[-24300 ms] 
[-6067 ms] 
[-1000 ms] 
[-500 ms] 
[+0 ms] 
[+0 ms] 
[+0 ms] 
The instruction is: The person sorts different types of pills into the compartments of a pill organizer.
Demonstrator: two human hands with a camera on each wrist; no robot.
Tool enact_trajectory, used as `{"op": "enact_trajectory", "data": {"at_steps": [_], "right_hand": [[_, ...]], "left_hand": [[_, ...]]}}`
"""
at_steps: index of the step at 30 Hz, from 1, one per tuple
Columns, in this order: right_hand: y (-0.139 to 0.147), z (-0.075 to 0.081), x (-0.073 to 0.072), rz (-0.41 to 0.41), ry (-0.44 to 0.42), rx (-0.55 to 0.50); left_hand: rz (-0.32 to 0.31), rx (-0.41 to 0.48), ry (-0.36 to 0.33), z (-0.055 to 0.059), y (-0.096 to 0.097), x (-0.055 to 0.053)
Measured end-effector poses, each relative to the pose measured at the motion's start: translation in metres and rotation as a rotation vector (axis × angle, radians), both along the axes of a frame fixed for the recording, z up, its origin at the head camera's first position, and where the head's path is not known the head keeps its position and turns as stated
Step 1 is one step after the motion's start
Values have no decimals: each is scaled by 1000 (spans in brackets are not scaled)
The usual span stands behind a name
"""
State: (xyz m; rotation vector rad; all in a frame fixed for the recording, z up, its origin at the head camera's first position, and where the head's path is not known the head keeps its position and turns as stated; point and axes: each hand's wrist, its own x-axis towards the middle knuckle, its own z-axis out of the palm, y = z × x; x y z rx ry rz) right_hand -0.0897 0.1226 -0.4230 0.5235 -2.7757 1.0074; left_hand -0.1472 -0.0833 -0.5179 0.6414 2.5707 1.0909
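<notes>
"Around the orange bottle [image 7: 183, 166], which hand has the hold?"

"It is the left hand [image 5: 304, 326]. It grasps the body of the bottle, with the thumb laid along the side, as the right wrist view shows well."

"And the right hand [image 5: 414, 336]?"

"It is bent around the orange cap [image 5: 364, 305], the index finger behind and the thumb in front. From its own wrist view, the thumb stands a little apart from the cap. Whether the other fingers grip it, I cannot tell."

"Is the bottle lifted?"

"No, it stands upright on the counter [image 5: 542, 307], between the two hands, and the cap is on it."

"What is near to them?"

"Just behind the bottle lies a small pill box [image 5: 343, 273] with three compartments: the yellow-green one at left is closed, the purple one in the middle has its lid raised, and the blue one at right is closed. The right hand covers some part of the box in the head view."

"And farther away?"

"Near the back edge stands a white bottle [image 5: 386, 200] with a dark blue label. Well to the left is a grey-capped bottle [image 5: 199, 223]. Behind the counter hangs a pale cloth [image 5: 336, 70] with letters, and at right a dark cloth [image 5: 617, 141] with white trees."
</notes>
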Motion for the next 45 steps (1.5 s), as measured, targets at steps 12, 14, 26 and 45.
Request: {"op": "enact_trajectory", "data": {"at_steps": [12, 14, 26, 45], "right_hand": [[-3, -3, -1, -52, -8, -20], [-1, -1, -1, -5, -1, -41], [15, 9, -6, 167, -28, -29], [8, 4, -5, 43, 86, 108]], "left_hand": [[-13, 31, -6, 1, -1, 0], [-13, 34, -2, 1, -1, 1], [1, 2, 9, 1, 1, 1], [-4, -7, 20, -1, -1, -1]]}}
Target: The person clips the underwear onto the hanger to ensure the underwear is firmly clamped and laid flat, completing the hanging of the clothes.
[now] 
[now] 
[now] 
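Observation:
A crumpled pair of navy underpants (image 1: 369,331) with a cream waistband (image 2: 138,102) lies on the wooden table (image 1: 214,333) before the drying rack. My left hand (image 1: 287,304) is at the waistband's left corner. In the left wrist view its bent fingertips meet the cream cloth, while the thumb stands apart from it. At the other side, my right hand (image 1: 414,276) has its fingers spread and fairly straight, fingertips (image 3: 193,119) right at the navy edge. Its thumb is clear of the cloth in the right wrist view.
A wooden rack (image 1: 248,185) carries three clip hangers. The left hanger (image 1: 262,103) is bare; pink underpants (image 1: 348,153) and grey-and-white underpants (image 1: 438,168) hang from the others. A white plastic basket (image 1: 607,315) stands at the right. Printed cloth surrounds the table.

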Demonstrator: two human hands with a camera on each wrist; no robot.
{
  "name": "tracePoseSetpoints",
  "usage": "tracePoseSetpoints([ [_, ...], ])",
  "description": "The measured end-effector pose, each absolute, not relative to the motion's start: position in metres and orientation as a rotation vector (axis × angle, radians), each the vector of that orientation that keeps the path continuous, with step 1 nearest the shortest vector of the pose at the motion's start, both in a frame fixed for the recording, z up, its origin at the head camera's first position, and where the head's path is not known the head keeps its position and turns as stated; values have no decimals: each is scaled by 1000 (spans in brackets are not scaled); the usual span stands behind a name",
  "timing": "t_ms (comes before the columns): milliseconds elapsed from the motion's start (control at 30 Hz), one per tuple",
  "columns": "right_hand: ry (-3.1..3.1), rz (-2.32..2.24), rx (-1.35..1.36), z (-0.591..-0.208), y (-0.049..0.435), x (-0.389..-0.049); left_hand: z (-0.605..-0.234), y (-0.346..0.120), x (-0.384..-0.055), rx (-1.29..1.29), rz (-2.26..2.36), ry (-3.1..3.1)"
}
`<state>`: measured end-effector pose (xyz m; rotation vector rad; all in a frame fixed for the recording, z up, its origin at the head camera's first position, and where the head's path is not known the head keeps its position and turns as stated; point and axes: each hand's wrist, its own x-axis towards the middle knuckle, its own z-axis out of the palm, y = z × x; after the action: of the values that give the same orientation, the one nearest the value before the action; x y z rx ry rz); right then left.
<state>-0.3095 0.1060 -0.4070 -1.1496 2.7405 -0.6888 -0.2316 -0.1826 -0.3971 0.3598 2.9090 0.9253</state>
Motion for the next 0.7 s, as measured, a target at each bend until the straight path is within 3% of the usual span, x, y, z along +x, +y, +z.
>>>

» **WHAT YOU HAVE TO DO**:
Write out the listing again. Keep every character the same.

» **ANSWER FOR THIS EXERCISE**:
[-24300 ms] 
[-6067 ms] 
[-1000 ms] 
[-500 ms] 
[+0 ms] 
[+0 ms] 
[+0 ms] 
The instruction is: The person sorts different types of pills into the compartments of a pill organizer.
Demonstrator: two human hands with a camera on each wrist; no robot.
Tool enact_trajectory, used as `{"op": "enact_trajectory", "data": {"at_steps": [_], "right_hand": [[_, ...]], "left_hand": [[_, ...]]}}`
"""
at_steps: index of the step at 30 Hz, from 1, one per tuple
Columns, in this order: right_hand: y (-0.139 to 0.147), z (-0.075 to 0.081), x (-0.073 to 0.072), rz (-0.41 to 0.41), ry (-0.44 to 0.42), rx (-0.55 to 0.50); left_hand: rz (-0.32 to 0.31), rx (-0.41 to 0.48), ry (-0.36 to 0.33), z (-0.055 to 0.059), y (-0.096 to 0.097), x (-0.055 to 0.053)
Measured end-effector poses, each relative to the pose measured at the motion's start: translation in metres and rotation as a rotation vector (axis × angle, radians), both along the axes of a frame fixed for the recording, z up, its origin at the head camera's first position, and where the head's path is not known the head keeps its position and turns as stated
Step 1 is one step after the motion's start
Values have no decimals: each is scaled by 1000 (spans in brackets are not scaled)
The usual span stands behind a name
"""
State: (xyz m; rotation vector rad; all in a frame fixed for the recording, z up, its origin at the head camera's first position, and where the head's path is not known the head keeps its position and turns as stated; point and axes: each hand's wrist, its own x-axis towards the middle knuckle, its own z-axis out of the palm, y = z × x; x y z rx ry rz) right_hand -0.0897 0.1226 -0.4230 0.5235 -2.7757 1.0074; left_hand -0.1472 -0.0833 -0.5179 0.6414 2.5707 1.0909
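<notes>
"Around the orange bottle [image 7: 183, 166], which hand has the hold?"

"It is the left hand [image 5: 304, 326]. It grasps the body of the bottle, with the thumb laid along the side, as the right wrist view shows well."

"And the right hand [image 5: 414, 336]?"

"It is bent around the orange cap [image 5: 364, 305], the index finger behind and the thumb in front. From its own wrist view, the thumb stands a little apart from the cap. Whether the other fingers grip it, I cannot tell."

"Is the bottle lifted?"

"No, it stands upright on the counter [image 5: 542, 307], between the two hands, and the cap is on it."

"What is near to them?"

"Just behind the bottle lies a small pill box [image 5: 343, 273] with three compartments: the yellow-green one at left is closed, the purple one in the middle has its lid raised, and the blue one at right is closed. The right hand covers some part of the box in the head view."

"And farther away?"

"Near the back edge stands a white bottle [image 5: 386, 200] with a dark blue label. Well to the left is a grey-capped bottle [image 5: 199, 223]. Behind the counter hangs a pale cloth [image 5: 336, 70] with letters, and at right a dark cloth [image 5: 617, 141] with white trees."
</notes>
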Motion for the next 45 steps (1.5 s), as measured, targets at steps 12, 14, 26 and 45.
Request: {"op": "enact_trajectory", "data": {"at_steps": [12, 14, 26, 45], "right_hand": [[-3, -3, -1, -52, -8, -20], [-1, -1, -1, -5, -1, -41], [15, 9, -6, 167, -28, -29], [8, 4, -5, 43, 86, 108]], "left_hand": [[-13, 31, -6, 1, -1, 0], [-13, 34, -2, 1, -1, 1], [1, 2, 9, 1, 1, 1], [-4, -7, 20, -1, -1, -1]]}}
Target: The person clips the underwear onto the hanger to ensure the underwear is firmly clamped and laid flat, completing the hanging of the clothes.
[now] 
[now] 
[now] 
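Observation:
A crumpled pair of navy underpants (image 1: 369,331) with a cream waistband (image 2: 138,102) lies on the wooden table (image 1: 214,333) before the drying rack. My left hand (image 1: 287,304) is at the waistband's left corner. In the left wrist view its bent fingertips meet the cream cloth, while the thumb stands apart from it. At the other side, my right hand (image 1: 414,276) has its fingers spread and fairly straight, fingertips (image 3: 193,119) right at the navy edge. Its thumb is clear of the cloth in the right wrist view.
A wooden rack (image 1: 248,185) carries three clip hangers. The left hanger (image 1: 262,103) is bare; pink underpants (image 1: 348,153) and grey-and-white underpants (image 1: 438,168) hang from the others. A white plastic basket (image 1: 607,315) stands at the right. Printed cloth surrounds the table.
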
Demonstrator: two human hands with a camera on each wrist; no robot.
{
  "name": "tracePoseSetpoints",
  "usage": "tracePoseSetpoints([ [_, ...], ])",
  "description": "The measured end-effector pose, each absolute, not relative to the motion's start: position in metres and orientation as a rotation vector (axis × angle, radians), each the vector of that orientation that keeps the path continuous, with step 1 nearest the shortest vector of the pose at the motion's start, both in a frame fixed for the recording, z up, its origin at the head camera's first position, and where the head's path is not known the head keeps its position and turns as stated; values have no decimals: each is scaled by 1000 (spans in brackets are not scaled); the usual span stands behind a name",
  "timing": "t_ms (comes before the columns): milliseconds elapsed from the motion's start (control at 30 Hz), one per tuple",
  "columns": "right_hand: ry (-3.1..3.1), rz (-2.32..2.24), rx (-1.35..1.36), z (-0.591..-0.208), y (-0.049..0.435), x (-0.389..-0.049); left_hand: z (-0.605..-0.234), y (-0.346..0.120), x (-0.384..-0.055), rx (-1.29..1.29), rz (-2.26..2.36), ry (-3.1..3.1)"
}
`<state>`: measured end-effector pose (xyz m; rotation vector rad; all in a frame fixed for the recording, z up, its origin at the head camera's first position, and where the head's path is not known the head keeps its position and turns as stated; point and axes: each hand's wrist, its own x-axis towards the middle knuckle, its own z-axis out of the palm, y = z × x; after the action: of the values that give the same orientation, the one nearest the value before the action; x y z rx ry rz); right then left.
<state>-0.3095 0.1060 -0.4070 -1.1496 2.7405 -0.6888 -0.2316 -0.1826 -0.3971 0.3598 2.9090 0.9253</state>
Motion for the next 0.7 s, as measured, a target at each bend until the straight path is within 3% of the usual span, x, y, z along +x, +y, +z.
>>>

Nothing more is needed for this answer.